# Dinner For Tonight (Smoked Pork)



## certified106 (Mar 17, 2012)

Got this thing coated with mustard and the rub on last night threw it in the fridge and hit it with another layer of rub on right before I fired the smoker up at 5am and threw this 9.5 lb pork butt on at 6. It's gonna be a long time til 6 tonight!


----------



## thewoodlands (Mar 17, 2012)

certified106 said:


> Got this thing coated with mustard and the rub on last night threw it in the fridge and hit it with another layer of rub on right before I fired the smoker up at 5am and threw this 9.5 lb pork butt on at 6. It's gonna be a long time til 6 tonight!
> 
> [


Looks like it will be very good.

swampy


----------



## ScotO (Mar 17, 2012)

What time should we be there this evening (for a good seat at the table)?


----------



## GAMMA RAY (Mar 17, 2012)

aw...your pork puts my mac n cheese to shame cert......
Your wife must be one happy camper with all the good stuff you make...


----------



## certified106 (Mar 17, 2012)

GAMMA RAY said:


> aw...your pork puts my mac n cheese to shame cert......
> Your wife must be one happy camper with all the good stuff you make...


 
Yup she sure is LUCKY to have me at least that is what I keep telling her........:D


----------



## Gasifier (Mar 17, 2012)

Wow, that looks good 106. What are you having with it?


----------



## nate379 (Mar 17, 2012)

There's no way you guys would see me waking up at 5AM to cook food!.  I had to get up at 7 today to head into work and even that wasn't fun... I usually work 3PM-11PM.


----------



## Gary_602z (Mar 17, 2012)

All pictures of food should not be allowed here. You guys are showing me up!

Chef Boy Ardee


----------



## certified106 (Mar 17, 2012)

So I pulled it off the grill and here are the pics. It was 202° internal temps and took right at 11 hours to get to temp. I posted a picture of where the thermo probe was at by the butt and I tested it in boiling water after the cook and it is pretty accurate 209 in boiling water. The butt is wrapped in foil/towel and in the cooler for an hour. The sauce is cooking right now and I threw the beans on the Kamado to cook. 















​


----------



## fishingpol (Mar 17, 2012)

I need smellivison.  It looks awesome.  Does the Kamado have a gasket on the lid for a good seal?  Nice job.  I betcha that will pull apart nicely.


----------



## nate379 (Mar 17, 2012)

What pictures?



Gary_602z said:


> All pictures of food should not be allowed here. You guys are showing me up!
> 
> Chef Boy Ardee


----------



## HollowHill (Mar 17, 2012)

Certified, my Dad used to do a lot of cooking in the Kamodo.  We LOVED it, best food ever.  Gotta go, salivating all over the keyboard...


----------



## Thistle (Mar 17, 2012)

Oh wow that looks amazing


----------



## BrotherBart (Mar 18, 2012)

Gotta take some pics of butts and chickens coming out of the redneck smoker sometime. Heated the house for 21 years so I can't tell ya what the smoker cost. But 14 hours and the butts are melt in your mouth. Four butts and six chickens in aluminum broiler pans in the drawers are heaven on a plate later.


----------



## begreen (Mar 18, 2012)

Hopefully not all at once! Do you freeze them afterward?


----------



## basod (Mar 18, 2012)

Certified,
You got the cooler post cooking thing down.
 A friend  taught me that 10yrs ago, he cooked on a big smoker.  He said ribs, 3-4hrs on smoker remove and throw straight into a cooler, the residual heat will cook them through and fall off the bone moist.

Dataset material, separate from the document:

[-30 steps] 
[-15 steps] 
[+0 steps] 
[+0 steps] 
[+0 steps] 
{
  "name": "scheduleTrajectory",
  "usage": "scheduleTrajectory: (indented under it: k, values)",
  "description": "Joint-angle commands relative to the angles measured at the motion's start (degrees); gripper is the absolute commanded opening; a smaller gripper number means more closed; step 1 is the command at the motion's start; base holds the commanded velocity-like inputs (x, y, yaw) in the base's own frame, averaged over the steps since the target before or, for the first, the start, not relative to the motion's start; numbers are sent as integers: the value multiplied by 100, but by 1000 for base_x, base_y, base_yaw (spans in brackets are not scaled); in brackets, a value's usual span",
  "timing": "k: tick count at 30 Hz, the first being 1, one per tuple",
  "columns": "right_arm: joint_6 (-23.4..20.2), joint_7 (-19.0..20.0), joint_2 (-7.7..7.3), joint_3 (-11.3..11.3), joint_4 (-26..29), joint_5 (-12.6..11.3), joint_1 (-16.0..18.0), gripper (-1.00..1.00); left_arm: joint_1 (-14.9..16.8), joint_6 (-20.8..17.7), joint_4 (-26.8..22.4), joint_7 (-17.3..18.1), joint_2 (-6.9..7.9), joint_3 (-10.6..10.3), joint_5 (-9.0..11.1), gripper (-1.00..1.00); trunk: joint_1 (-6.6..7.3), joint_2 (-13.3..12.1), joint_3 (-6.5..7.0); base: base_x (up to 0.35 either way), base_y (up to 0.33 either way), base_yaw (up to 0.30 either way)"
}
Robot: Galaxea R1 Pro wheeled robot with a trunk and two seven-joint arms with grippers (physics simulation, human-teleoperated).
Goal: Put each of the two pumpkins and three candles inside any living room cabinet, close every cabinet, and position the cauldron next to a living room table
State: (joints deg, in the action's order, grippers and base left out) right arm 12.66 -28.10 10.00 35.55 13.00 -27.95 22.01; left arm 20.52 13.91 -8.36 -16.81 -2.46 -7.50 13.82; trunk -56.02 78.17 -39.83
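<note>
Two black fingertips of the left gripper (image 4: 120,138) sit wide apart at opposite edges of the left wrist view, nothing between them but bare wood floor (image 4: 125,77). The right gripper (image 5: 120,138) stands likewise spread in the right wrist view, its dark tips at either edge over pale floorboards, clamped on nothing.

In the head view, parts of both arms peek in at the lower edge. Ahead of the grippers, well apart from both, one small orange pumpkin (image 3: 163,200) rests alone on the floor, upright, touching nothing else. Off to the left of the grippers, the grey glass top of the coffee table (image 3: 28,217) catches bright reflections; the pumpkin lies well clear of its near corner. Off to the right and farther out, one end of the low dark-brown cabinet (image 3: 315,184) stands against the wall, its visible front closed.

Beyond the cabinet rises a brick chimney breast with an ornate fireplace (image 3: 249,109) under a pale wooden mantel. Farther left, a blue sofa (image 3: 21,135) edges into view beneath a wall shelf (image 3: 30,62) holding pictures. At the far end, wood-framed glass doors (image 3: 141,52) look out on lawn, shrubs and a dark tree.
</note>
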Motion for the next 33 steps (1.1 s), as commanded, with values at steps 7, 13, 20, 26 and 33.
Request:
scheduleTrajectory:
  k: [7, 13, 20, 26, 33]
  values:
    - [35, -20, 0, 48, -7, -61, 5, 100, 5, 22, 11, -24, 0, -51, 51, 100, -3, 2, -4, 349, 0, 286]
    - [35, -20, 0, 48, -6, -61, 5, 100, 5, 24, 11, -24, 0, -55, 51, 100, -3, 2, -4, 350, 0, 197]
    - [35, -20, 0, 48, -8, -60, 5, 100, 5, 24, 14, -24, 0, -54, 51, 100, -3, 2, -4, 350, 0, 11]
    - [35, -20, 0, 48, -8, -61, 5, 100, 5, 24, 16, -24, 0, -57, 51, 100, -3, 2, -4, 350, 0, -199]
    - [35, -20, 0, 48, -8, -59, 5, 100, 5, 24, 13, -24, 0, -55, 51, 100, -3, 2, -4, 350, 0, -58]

A side note, I've been sifting my coals from my ash can and using it on my repurposed gas grill converted to carcoal grill, they seem to burn much cooler than regular charcoal keeping consistent 200-225F temps for ~6hrs.  Slow cooked some chicken legs ~2hrs last night and they were tender and tasty good with the help from a few hickory limbs laying near by.


----------



## ScotO (Mar 18, 2012)

BrotherBart said:


> View attachment 63377
> 
> Gotta take some pics of butts and chickens coming out of the redneck smoker sometime. Heated the house for 21 years so I can't tell ya what the smoker cost. But 14 hours and the butts are melt in your mouth. Four butts and six chickens in aluminum broiler pans in the drawers are heaven on a plate later.

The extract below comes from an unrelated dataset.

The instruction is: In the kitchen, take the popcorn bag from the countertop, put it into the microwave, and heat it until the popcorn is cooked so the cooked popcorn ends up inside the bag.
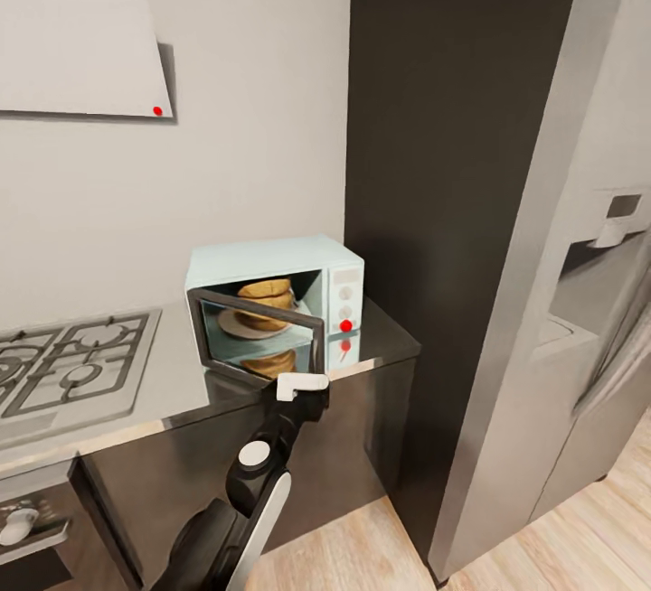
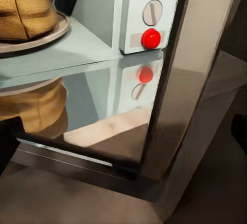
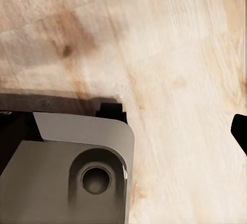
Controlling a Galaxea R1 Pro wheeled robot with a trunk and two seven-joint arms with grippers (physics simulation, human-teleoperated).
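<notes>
Microwave: pale mint-blue box on the countertop, at its right end, beside a tall dark cabinet; door partly open, swung toward the robot; white panel with 2 knobs and 1 red light, lit

Popcorn bag: tan-brown crumpled sack, upright on the round plate inside the microwave cavity; its reflection lies in the glossy countertop below; the left wrist view shows its lower folds on the plate rim

Popcorn: cannot be seen; bag contents hidden

Left gripper: arm reaches up from below, white tip just at the countertop's front edge, near the door's lower right corner; whether its jaws are spread or pressed together cannot be told

Right gripper: 1 dark fingertip at the edge of the right wrist view, over wooden floor beside the robot's grey base; jaw state cannot be told

Gas hob: grey, black grates, left of the microwave

Refrigerator: steel, at far right
</notes>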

BB that kicks A$$!!  that would fit right in here at the house, beside my maple stove!  Yer brewin up another idea in my brain, the wife is NOT GONNA LIKE IT EITHER!!


----------



## BrotherBart (Mar 18, 2012)

begreen said:


> Hopefully not all at once! Do you freeze them afterward?


 
Yeah. I only fire it up twice a year. Spring for the Summer's stuff and Fall for the Winter larder.


----------



## BrotherBart (Mar 18, 2012)

Scotty Overkill said:


> BB that kicks A$$!! that would fit right in here at the house, beside my maple stove! Yer brewin up another idea in my brain, the wife is NOT GONNA LIKE IT EITHER!!


 
I am gonna have to move the 650 pound beast. Originally it was hidden behind the wood stacks. Now that I built the wood shed it is sitting out in open view.


----------



## ScotO (Mar 18, 2012)

BrotherBart said:


> I am gonna have to move the 650 pound beast. Originally it was hidden behind the wood stacks. Now that I built the wood shed it is sitting out in open view.

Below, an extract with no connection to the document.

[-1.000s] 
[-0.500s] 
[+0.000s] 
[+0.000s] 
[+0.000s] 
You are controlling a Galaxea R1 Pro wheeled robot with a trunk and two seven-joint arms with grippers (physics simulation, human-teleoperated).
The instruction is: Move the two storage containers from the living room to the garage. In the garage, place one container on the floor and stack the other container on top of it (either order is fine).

Ah, let it there. I like it as it sits! I can almost smell that food when you first open that door up after a 10 hr cook!  Finally, a legitimately good use for the ol' smoke dragon!


----------



## certified106 (Mar 18, 2012)

BrotherBart said:


> View attachment 63377
> 
> Gotta take some pics of butts and chickens coming out of the redneck smoker sometime. Heated the house for 21 years so I can't tell ya what the smoker cost. But 14 hours and the butts are melt in your mouth. Four butts and six chickens in aluminum broiler pans in the drawers are heaven on a plate later.


 
That is pretty cool! you will have to post some pics of that thing fired up and the finished product!


----------



## certified106 (Mar 18, 2012)

fishingpol said:


> I need smellivison. It looks awesome. Does the Kamado have a gasket on the lid for a good seal? Nice job. I betcha that will pull apart nicely.


 

.It was AWESOME 
	

	
	
		
		

		
		
	


	





! It was so tender and juicy that it just about fell apart when you poked it with a fork. The bark on the outside was thick and you could see a nice smoke ring! My wife said she doesn't care to get pulled pork at a restaurant and my sister and her husband decided they think we should cook this for every holiday meal from now on....... Here is the only shot I have of it right as it was getting pulled. Next time I will do more so I can freeze some for later use in dishes.


----------



## Lighting Up (Mar 19, 2012)

BrotherBart said:


> View attachment 63377
> 
> Gotta take some pics of butts and chickens coming out of the redneck smoker sometime. Heated the house for 21 years so I can't tell ya what the smoker cost. But 14 hours and the butts are melt in your mouth. Four butts and six chickens in aluminum broiler pans in the drawers are heaven on a plate later.


 

Humm...is that a file box on top of a stove...?


----------